__WHAT THE TASK ASKS__.
Each line of the data has to be transcribed exactly.
--*--
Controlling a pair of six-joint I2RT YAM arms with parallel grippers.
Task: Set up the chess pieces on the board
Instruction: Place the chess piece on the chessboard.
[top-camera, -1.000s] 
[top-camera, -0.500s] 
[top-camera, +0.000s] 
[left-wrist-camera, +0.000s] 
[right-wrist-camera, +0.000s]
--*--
__ANSWER TO THIS PROBLEM__.
Controlling a pair of six-joint I2RT YAM arms with parallel grippers.
Task: Set up the chess pieces on the board
Instruction: Place the chess piece on the chessboard.
[top-camera, -1.000s] 
[top-camera, -0.500s] 
[top-camera, +0.000s] 
[left-wrist-camera, +0.000s] 
[right-wrist-camera, +0.000s]

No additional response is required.